Everything except a dog

2023 Movie image, Installation, Performance Event

Duration: 8 hours

Collaboration with Gorilla Advertising in London, UK

Everything except a dog is an event piece in the Modalism series, a video documentation of critical pseudo-documentary films broadcast in an eight-hour parade by a television advert in locations such as the Tate Gallery, London Bridge, the Palace of Westminster and Chelsea.The work breaks away from the traditional modes of video that have been dissolved by whitecube, bringing huge screens and critical content to the streets of London, presenting narrative through grotesque elements.

Connecting through multiple mediums, the work explores the blind spots of mobile art in the public sphere.

From the start of modernity art began to manifest a certain dependence on theory. At that time—and even much later—art’s “need of explanation” (Kommentarbeduerftigkeit), as Arnold Gehlen characterized this hunger for theory was, in its turn, explained by the fact that modern art is “difficult”—inaccessible for the greater public. According to this view, theory plays a role of propaganda—or, rather, advertising: the theorist comes after the artwork is produced, and explains this artwork to a surprised and skeptical audience. As we know, many artists have mixed feelings about the theoretical mobilization of their own art. They are grateful to the theorist for promoting and legitimizing their work, but irritated by the fact that their art is presented to the public with a certain theoretical perspective that, as a rule, seems to the artists to be too narrow, dogmatic, even intimidating.

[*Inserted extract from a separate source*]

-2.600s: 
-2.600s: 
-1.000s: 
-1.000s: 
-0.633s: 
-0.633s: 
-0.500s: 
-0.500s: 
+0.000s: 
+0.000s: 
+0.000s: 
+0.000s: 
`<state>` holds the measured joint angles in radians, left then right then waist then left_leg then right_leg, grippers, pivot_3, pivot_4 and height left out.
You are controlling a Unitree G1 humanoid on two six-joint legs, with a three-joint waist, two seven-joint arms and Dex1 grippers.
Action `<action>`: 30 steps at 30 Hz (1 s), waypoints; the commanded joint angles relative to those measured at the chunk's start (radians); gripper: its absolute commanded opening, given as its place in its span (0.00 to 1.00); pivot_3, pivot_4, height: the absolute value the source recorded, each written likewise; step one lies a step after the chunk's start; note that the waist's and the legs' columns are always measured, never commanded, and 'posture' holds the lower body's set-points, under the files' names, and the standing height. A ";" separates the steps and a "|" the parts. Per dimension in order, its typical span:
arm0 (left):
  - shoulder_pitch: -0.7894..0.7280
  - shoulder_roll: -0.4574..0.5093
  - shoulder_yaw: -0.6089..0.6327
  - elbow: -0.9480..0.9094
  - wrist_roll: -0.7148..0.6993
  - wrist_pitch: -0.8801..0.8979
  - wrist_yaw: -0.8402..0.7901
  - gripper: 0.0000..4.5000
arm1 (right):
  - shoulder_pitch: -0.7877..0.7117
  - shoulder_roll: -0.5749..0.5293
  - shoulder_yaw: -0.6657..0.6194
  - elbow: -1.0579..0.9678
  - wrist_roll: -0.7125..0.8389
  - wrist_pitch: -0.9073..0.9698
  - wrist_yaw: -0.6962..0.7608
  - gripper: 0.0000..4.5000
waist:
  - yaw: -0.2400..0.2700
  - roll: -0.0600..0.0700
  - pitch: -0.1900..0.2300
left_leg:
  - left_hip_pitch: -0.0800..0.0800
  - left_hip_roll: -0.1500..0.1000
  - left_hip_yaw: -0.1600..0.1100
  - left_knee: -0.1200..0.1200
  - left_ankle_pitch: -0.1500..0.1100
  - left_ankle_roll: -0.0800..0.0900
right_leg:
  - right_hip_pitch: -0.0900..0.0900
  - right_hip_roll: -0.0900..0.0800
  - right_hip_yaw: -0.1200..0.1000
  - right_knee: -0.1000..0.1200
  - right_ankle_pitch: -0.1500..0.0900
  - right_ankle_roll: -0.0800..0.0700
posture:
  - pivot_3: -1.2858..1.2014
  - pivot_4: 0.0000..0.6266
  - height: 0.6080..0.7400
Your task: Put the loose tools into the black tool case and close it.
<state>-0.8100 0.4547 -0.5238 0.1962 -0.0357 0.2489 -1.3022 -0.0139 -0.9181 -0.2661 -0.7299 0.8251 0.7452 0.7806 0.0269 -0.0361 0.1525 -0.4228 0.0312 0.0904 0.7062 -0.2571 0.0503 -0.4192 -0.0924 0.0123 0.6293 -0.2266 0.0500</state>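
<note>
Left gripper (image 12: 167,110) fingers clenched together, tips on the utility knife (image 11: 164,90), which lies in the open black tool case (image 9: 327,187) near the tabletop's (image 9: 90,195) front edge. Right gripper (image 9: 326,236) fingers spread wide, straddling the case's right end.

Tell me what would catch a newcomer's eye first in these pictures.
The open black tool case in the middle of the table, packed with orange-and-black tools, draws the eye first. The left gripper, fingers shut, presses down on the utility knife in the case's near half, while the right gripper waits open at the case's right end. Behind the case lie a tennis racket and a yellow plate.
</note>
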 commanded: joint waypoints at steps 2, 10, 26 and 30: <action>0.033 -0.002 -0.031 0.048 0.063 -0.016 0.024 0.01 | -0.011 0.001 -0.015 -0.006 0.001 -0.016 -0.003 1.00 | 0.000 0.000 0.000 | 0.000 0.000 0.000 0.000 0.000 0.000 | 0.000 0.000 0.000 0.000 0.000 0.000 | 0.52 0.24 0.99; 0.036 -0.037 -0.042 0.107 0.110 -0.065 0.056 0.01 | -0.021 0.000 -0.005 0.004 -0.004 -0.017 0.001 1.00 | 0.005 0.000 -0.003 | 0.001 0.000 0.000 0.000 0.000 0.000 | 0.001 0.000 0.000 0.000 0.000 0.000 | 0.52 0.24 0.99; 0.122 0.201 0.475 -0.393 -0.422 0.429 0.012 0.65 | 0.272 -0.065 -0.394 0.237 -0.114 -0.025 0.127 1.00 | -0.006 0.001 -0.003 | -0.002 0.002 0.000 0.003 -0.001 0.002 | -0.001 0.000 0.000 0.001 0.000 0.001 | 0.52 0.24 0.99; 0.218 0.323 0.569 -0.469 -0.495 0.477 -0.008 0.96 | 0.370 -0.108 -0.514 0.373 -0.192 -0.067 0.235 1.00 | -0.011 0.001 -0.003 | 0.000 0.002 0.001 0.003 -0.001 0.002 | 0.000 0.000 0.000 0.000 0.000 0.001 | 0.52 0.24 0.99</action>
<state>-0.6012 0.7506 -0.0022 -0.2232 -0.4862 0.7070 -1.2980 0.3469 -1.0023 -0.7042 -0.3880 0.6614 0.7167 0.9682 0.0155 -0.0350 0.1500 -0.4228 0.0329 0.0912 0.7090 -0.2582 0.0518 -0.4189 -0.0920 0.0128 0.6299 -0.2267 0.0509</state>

Artists are looking for a greater audience, but the number of theoretically-informed spectators is rather small—in fact, even smaller than the audience for contemporary art. Thus, theoretical discourse reveals itself as a counterproductive form of advertisement: it narrows the audience instead of widening it. And this is true now more than ever before. Since the beginning of modernity the general public has made its grudging peace with the art of its time. Today’s public accepts contemporary art even when it does not always have a feeling that it “understands” this art. The need for a theoretical explanation of art thus seems definitively passé.